Diğer bir rivayete göre; Üsâme (r.a.)’e hitaben Resûlullah (s.a.v.) Efendimiz:
“- Hudûd-ı ilâhiyyeden bir hadd-i şer’î hakkında şefaat mi ediyorsun?” diye Üsâme (r.a.)’e tevbih buyurdu (azarladı).
Yâni bu iltimas ve şefaat kabul olunur şey değil demektir. Hadîs-i şerîfte:
“Kızım Fâtıma benden bir cüz’dür” buyurulmuştur. Keza Fâtıma (r.anhâ), “Seyyidetü-nisâi’l-âlemîn”dir.
Çünkü bir başka hadîs-i şerîfte Hazret-i Meryem, Hatîce, Fâtıma ve Asiye’nin efdal-i nisâ olduğu beyân buyurulmuştur.
Yine Buhârî şerhinde; Resûlullâh (s.a.v.) Efendimizin Hazret-i Fâtıma (r.anhâ)’ya:
“- Sen, Baban, şu iki küçük -yani Haseneyn- ve bunların babası hepimiz cennette bir yerde bulunacağız.” buyurduğu rivayet edilmiştir.

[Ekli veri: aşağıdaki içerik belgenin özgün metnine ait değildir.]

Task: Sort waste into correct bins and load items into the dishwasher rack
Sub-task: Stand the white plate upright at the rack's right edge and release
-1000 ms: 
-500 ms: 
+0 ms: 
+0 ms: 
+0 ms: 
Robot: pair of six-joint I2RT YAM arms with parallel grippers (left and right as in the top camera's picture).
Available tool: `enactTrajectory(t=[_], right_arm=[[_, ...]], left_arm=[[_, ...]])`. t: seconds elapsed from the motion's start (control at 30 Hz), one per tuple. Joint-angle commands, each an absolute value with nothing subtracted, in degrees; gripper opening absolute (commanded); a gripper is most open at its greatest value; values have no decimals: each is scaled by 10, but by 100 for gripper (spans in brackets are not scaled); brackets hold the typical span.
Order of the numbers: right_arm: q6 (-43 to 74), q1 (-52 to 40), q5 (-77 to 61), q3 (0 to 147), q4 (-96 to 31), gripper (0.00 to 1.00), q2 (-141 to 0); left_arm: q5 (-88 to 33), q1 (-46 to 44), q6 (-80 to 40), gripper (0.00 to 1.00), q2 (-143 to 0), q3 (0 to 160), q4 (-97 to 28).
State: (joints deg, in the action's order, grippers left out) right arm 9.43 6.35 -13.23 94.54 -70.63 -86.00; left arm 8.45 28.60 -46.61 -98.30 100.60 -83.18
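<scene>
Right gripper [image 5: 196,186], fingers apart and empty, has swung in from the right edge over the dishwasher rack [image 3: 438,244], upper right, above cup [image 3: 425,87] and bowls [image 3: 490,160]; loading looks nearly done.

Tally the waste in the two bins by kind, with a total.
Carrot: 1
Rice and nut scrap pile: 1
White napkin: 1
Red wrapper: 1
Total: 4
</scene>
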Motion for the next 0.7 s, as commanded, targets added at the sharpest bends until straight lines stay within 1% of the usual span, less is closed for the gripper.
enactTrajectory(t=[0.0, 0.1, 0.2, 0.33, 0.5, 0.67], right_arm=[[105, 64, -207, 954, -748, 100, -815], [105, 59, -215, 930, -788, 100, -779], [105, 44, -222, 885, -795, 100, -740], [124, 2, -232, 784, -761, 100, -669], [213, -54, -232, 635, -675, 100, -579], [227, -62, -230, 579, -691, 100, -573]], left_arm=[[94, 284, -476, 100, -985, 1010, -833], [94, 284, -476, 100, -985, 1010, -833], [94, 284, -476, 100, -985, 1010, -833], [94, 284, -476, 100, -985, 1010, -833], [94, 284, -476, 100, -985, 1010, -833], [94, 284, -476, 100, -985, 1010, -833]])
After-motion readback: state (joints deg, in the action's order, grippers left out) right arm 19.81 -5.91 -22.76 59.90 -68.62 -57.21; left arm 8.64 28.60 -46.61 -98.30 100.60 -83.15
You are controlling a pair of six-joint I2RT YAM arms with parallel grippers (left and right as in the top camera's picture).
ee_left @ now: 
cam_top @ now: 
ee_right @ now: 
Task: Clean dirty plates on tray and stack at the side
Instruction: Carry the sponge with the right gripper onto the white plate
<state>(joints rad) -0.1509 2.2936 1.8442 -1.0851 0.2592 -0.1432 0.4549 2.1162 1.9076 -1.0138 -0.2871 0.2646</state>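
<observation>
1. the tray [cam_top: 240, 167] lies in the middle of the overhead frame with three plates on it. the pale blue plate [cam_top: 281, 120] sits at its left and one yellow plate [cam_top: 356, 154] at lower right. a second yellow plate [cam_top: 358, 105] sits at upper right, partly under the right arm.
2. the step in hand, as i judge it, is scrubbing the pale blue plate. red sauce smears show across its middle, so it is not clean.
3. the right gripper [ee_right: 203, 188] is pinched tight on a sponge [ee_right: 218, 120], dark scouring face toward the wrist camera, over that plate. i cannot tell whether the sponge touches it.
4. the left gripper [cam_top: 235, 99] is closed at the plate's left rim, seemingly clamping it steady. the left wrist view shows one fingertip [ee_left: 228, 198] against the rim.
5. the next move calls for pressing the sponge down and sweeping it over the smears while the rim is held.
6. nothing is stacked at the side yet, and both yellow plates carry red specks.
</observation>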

İşte Resûl-i Ekrem (s.a.v.)’in cennet ile mübeşşer ve nübüvvet nûrundan bir cüz olan kerîme-i muhteremesi hakkında da adâleti tatbîk edeceğini buyurması ümmetini tâ’lîm içindir. Cenâb-ı Hakk şefâatına mazhar buyursun. Âmîn.